This is a great question.
Without going into too much detail, there is a series of studies done in northeastern US temperate forests (specifically at Great Mountain Forest in Connecticut, USA) on the growth, survival, and dispersal of canopy trees. In this particular community, light appears to be the primary limiting factor. Seedlings and saplings in low-light environments (i.e. stuck under the canopies of mature trees) grow slowly and have poor carbon balance, which makes them susceptible to mortality (probably from pathogens, although the proximal cause of death of seedlings and saplings is rarely known). Early successional tree species (in GMF, white ash/red maple/red and white oak) grow especially slowly, and hence are more likely to die, in low-light conditions; late successional (hemlock and beech) grow slowly even in high light, but are tolerant of slow growth, so are likely to survive until the adult tree above them dies and falls down.
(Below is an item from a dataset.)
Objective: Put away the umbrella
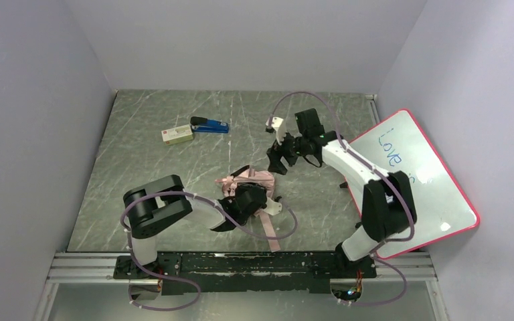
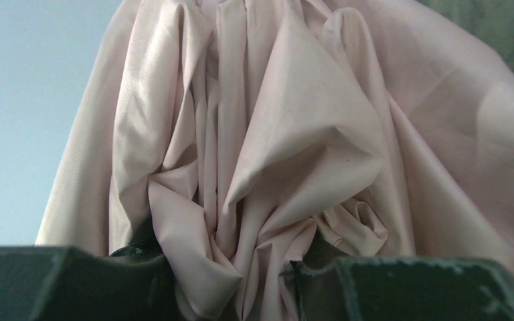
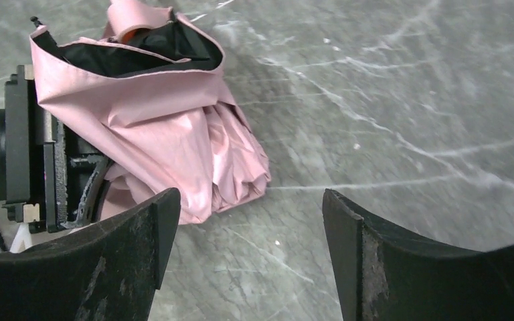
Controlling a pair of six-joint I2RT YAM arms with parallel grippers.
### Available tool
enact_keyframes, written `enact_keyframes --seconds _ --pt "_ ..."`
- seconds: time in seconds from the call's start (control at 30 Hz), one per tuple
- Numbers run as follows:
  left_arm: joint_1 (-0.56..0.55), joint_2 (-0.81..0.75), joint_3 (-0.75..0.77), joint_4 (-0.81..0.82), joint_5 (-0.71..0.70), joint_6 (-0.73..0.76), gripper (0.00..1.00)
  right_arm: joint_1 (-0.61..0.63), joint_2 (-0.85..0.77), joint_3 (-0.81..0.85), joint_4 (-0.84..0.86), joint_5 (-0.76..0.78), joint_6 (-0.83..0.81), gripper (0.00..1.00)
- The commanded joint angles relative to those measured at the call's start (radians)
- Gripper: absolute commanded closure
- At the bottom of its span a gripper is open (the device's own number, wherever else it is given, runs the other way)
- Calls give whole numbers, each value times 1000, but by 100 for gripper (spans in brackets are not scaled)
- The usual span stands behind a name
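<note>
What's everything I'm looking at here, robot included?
umbrella: one, pale pink with black inside, crumpled at the table's middle
strap: one, pink, trailing from the umbrella toward the near edge
stapler: one, blue and black, far left part of the table
small box: one, pale with a red end, just left of the stapler
whiteboard: one, white with a red frame and blue writing, leaning at the right side
table: one, grey marbled
left gripper: one, black, closed on bunched umbrella fabric
right gripper: one, black, open and empty, above the table beside the umbrella
</note>
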Motion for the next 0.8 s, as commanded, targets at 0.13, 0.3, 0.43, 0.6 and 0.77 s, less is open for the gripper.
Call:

The exact answer to "at what point do these trees die" is a little tricky, but here's a figure from Kobe et al. showing estimated survival probability for different species as a function of light availability (the assumption is of independent mortality probabilities, given light availability, at each time step, so there is no particular stage at which individuals die in the model).
- Kobe, Richard K., Stephen W. Pacala, John A. Silander Jr, and Charles D. Canham. “Juvenile Tree Survivorship as a Component of Shade Tolerance.” Ecological Applications 5, no. 2 (1995): 517–532.
- Pacala, Stephen W., Charles D. Canham, John Saponara, John A. Silander Jr, Richard K. Kobe, and Eric Ribbens. “Forest Models Defined by Field Measurements: Estimation, Error Analysis and Dynamics.” Ecological Monographs 66, no. 1 (1996): 1–43.
- Pacala, Stephen W., Charles D. Canham, and John A. Silander Jr. “Forest Models Defined by Field Measurements: I. The Design of a Northeastern Forest Simulator.” Canadian Journal of Forest Research 23, no. 10 (1993): 1980–1988.
- Pacala, Stephen W., Charles D. Canham, John A. Silander Jr, and Richard K. Kobe. “Sapling Growth as a Function of Resources in a North Temperate Forest.” Canadian Journal of Forest Research 24, no. 11 (1994): 2172–2183.